**TASK PROMPT:** Give the data below again exactly as it stands. Omit the pictures.

Source data:
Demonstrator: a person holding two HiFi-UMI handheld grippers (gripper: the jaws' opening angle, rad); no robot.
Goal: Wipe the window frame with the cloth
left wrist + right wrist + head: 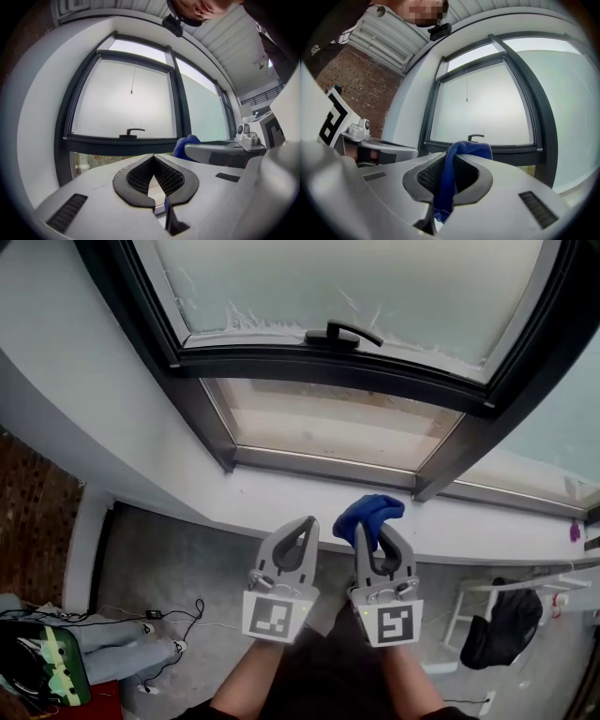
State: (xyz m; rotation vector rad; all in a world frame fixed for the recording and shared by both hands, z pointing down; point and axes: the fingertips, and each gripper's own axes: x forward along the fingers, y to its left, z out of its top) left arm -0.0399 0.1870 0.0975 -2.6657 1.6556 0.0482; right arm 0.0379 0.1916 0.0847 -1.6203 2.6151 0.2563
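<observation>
- Right gripper (377, 531) is clamped on the crumpled blue cloth (367, 512), over the white sill's (281, 495) near edge
- Left gripper (307, 524) just beside it, jaws together, empty
- Dark metal window frame (319, 366) beyond: press the cloth flat and follow one rail steadily

Ahead of your tools: clear air over the sill (281, 495) | beyond: window frame (319, 461) bars passage | ahead-right of right tool (377, 532): slanted post (457, 454) | higher: handle (343, 334) juts out | left tool (307, 523): narrow gap to the right one | cloth (367, 512) overhangs the right tool's tip
</observation>
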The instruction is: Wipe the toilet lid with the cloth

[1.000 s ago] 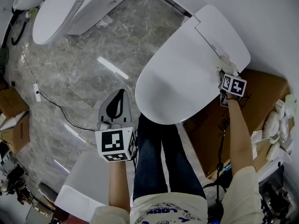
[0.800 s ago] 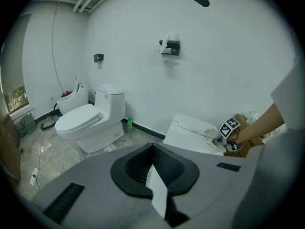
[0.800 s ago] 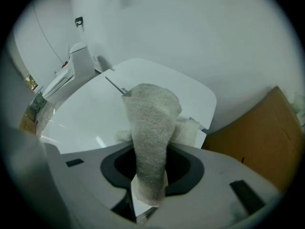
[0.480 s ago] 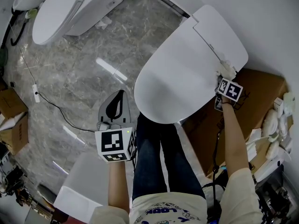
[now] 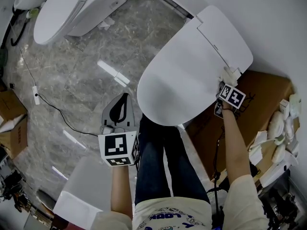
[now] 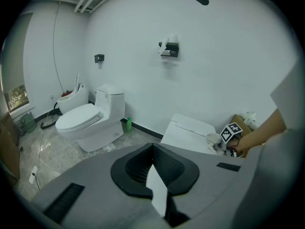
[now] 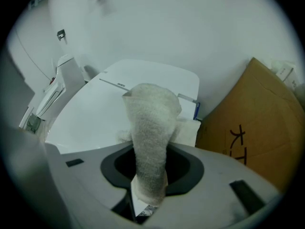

**EXERCISE RESULT:**
Demonstrator: a person holding two HiFi-UMI handheld grippers (gripper: the jaws' opening angle, rad); no robot.
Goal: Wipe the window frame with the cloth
left wrist + right wrist + head: 
State: (xyz m; rotation vector rad; all in a world frame fixed for the recording and shared by both hands, z pointing down; point and axes: the fingertips, and each gripper's own axes: x forward along the fingers, y to its left, z out of its top) left arm -0.0399 0.1870 0.0975 -2.6657 1.6556 0.0482; right arm 0.0379 0.1916 0.0847 -1.6203 2.6151 0.2563
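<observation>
- Right gripper (377, 531) is clamped on the crumpled blue cloth (367, 512), over the white sill's (281, 495) near edge
- Left gripper (307, 524) just beside it, jaws together, empty
- Dark metal window frame (319, 366) beyond: press the cloth flat and follow one rail steadily

Ahead of your tools: clear air over the sill (281, 495) | beyond: window frame (319, 461) bars passage | ahead-right of right tool (377, 532): slanted post (457, 454) | higher: handle (343, 334) juts out | left tool (307, 523): narrow gap to the right one | cloth (367, 512) overhangs the right tool's tip
</observation>
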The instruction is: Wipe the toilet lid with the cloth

[1.000 s ago] 
[0.800 s ago] 
[0.800 s ago] 
[0.480 s ago] 
[now] 
[now] 
[now] 

The work on this exercise is complete.